■ **EXERCISE DIRECTIONS**:
Give the number of lines in the data that hold the string "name". Nothing else is needed.

── DATASET EXCERPTS ──

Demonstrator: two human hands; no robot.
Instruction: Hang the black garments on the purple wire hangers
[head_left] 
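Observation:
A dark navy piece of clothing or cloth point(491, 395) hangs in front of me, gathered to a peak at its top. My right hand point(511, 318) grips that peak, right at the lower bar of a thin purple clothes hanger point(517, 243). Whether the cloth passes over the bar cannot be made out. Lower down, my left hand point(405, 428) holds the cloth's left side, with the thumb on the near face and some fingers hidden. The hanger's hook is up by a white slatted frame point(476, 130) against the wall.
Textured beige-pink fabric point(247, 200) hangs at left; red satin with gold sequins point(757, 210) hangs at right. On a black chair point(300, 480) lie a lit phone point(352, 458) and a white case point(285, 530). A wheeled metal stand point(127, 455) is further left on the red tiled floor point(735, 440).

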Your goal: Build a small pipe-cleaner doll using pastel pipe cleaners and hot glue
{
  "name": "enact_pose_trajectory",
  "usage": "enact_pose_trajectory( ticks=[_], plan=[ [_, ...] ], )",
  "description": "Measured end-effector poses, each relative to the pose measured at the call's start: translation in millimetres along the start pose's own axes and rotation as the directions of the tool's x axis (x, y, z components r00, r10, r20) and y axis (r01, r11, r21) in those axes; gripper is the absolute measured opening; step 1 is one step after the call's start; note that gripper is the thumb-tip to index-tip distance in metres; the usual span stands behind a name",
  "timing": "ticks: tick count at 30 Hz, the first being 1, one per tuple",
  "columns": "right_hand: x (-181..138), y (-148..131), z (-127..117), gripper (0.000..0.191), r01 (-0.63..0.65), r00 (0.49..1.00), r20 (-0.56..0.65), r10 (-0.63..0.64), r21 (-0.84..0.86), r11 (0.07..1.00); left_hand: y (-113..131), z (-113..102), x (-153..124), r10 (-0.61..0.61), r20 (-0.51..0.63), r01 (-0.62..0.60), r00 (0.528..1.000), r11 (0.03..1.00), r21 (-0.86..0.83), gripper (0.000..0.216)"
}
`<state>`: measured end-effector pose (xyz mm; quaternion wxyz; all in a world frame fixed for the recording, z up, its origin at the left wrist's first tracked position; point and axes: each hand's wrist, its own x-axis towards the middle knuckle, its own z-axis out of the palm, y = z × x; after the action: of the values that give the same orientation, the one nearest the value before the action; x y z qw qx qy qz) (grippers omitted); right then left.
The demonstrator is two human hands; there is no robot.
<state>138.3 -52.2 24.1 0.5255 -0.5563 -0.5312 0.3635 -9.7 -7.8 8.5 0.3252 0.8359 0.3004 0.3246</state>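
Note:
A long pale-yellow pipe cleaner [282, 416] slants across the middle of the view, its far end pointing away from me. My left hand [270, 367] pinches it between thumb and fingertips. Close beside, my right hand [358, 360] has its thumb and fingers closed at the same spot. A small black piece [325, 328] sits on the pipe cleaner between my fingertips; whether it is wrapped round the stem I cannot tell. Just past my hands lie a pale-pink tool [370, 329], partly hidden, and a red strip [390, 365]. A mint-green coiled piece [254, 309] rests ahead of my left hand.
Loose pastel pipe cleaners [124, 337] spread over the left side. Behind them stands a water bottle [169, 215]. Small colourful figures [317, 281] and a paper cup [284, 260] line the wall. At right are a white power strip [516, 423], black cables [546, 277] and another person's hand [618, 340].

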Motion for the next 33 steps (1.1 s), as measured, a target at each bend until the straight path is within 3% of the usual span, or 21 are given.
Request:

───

■ **EXERCISE OUTPUT**:
2